**AIM OF THE EXERCISE:** Copy each line below that contains "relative".

┄┄┄┄┄┄┄┄┄┄┄┄┄┄┄┄┄┄┄┄

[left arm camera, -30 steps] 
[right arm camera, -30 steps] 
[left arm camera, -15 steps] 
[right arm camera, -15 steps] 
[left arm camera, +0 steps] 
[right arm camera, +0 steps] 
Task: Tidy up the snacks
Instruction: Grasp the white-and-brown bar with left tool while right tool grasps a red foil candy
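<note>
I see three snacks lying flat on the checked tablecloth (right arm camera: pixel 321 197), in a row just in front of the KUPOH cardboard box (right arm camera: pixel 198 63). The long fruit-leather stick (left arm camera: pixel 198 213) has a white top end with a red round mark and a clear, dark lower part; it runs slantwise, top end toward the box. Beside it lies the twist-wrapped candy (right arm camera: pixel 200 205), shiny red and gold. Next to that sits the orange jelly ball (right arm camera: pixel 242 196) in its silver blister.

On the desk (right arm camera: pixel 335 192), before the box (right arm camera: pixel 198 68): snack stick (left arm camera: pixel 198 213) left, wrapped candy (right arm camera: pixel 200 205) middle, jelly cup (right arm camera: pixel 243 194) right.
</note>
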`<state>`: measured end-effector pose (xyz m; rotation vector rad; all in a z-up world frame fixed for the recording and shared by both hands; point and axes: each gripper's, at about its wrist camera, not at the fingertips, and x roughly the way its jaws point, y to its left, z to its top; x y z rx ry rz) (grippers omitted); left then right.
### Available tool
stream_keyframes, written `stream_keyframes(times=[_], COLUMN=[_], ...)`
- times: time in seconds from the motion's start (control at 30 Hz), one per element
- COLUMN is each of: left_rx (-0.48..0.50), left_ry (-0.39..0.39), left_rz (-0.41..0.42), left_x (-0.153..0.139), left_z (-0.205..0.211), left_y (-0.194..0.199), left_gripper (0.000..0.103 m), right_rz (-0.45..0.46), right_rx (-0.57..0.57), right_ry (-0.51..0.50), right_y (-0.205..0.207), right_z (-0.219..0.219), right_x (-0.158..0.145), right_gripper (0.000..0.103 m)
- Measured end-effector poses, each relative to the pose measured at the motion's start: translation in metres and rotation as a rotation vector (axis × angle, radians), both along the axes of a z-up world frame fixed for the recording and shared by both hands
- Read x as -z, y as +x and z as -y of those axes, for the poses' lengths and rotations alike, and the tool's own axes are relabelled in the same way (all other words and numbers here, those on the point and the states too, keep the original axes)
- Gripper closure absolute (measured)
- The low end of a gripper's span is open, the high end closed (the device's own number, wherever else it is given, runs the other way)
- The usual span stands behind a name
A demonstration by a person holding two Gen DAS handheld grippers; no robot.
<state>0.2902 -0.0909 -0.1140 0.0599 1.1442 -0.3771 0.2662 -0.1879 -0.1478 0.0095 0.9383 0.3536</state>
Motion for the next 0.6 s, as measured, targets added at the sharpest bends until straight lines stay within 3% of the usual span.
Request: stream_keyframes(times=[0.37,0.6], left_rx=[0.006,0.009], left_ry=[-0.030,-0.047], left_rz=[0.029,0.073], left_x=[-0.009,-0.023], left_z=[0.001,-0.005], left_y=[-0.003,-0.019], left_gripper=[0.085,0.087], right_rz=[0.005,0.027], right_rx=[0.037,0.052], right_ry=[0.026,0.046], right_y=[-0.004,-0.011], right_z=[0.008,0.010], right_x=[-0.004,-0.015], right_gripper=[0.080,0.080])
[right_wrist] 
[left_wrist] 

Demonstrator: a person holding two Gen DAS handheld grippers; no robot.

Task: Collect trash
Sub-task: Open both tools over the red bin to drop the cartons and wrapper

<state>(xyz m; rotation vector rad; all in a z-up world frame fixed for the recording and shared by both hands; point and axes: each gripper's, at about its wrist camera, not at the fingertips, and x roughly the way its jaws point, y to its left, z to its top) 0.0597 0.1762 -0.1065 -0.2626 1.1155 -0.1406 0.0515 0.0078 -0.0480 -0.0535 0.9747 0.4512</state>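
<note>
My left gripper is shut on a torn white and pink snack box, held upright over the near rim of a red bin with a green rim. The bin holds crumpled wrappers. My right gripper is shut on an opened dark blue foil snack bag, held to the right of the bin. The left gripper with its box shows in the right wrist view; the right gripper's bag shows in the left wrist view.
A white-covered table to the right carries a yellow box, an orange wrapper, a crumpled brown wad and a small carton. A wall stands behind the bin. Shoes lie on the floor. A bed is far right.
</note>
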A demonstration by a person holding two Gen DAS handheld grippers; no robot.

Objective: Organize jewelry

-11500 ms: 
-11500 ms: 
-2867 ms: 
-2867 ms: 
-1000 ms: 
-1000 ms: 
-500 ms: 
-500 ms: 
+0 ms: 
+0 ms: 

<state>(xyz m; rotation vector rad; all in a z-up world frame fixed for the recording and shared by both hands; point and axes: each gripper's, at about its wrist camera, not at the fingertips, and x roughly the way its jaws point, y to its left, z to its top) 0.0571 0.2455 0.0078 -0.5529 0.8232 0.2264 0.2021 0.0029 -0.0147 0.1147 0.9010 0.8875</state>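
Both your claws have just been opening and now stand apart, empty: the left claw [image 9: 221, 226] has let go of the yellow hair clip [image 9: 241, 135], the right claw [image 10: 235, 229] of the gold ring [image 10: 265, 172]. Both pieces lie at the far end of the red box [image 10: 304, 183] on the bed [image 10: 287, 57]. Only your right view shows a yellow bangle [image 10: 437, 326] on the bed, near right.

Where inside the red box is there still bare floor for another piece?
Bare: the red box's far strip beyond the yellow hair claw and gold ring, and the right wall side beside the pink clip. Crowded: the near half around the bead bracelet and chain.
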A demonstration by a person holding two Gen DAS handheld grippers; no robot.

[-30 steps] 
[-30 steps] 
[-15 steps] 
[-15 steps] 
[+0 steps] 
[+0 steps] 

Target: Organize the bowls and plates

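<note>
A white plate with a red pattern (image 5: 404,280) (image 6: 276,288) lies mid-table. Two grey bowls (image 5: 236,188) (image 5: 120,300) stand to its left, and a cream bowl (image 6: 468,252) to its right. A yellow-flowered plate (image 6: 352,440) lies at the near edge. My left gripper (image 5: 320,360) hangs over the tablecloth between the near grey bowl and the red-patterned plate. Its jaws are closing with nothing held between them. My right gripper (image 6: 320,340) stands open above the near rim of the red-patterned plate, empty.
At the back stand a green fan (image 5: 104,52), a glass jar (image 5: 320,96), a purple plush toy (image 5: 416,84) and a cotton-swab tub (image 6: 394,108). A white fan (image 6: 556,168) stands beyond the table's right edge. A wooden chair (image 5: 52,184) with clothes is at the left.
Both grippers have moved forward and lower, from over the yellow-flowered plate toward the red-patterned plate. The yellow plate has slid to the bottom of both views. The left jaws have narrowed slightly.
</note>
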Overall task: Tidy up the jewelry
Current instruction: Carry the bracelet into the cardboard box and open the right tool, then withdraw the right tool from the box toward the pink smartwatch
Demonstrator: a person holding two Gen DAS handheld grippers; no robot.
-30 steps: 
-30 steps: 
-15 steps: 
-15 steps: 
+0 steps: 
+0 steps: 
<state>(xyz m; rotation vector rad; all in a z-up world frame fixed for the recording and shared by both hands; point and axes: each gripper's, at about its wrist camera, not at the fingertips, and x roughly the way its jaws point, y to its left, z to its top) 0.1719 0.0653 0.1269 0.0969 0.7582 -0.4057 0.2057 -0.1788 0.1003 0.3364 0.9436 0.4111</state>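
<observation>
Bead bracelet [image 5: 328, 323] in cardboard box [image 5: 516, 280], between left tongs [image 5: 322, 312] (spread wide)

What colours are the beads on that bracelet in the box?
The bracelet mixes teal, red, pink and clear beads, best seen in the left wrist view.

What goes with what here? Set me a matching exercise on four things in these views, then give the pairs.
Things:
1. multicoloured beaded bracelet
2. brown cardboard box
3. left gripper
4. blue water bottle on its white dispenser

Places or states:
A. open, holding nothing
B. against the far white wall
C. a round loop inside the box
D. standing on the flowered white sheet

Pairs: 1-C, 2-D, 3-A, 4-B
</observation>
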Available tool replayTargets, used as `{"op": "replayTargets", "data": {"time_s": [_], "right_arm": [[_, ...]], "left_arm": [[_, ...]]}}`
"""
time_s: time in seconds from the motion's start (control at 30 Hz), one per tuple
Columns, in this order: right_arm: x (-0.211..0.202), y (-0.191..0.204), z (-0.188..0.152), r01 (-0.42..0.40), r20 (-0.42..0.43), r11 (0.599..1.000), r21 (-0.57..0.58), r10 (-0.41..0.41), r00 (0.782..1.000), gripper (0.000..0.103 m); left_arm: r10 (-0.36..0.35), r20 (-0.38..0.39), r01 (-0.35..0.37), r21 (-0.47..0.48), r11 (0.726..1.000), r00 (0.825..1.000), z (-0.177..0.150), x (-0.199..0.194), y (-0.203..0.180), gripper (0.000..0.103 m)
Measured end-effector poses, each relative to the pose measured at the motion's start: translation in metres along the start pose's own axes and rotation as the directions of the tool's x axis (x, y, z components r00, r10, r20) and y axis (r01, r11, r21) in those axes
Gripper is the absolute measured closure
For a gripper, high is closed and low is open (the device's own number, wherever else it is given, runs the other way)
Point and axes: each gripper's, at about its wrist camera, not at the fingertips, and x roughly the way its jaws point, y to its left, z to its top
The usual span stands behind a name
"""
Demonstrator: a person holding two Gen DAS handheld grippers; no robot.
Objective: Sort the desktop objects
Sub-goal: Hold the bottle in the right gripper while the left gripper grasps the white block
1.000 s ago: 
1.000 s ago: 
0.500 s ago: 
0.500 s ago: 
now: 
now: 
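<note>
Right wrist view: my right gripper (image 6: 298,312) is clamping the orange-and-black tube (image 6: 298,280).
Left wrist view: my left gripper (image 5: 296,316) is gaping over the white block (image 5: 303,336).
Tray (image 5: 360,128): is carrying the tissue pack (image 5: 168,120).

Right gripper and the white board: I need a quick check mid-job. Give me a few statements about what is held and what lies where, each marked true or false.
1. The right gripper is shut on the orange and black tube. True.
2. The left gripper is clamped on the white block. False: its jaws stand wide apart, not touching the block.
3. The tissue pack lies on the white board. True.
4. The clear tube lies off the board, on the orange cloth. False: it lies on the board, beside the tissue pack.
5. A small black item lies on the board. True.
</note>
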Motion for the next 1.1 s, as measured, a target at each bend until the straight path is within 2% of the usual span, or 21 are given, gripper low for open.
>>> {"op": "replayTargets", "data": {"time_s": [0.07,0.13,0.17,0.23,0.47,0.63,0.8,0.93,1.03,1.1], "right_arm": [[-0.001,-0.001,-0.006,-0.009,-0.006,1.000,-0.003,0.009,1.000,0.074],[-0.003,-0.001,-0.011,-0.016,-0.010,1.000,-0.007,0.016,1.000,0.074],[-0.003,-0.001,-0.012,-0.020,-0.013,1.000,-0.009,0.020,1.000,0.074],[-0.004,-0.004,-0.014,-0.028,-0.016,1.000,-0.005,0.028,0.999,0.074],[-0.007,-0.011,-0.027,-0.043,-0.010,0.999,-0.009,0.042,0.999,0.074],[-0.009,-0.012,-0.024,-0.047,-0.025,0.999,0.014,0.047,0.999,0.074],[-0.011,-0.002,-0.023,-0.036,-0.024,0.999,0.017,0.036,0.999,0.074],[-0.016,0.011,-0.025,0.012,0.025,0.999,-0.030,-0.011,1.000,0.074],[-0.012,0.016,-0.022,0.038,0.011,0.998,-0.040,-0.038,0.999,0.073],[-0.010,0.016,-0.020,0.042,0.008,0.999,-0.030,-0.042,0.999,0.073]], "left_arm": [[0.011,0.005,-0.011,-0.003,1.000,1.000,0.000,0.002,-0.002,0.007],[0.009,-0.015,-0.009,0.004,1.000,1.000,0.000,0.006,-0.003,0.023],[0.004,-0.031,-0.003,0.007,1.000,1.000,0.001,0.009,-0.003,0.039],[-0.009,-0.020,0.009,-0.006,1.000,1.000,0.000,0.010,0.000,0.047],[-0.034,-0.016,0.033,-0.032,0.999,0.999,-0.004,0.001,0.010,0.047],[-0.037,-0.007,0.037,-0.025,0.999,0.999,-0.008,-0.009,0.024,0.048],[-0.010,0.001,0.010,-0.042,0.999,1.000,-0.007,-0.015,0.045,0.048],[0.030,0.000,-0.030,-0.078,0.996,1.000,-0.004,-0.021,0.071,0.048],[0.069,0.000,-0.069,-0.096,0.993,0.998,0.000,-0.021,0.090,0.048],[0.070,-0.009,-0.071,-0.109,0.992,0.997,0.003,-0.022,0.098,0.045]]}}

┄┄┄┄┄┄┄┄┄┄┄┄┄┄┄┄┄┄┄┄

**EXPECTED ANSWER:**
- Measured end-effector poses, each relative to the pose measured at the motion's start: translation in metres and rotation as a rotation vector (axis × angle, radians), both along the axes of a z-up world frame fixed for the recording and shared by both hands
Measured end-effector poses, each relative to the pose measured at the motion's start: translation in metres along the start pose's own axes and rotation as the directions of the tool's x axis (x, y, z components r00, r10, r20) and y axis (r01, r11, r21) in those axes

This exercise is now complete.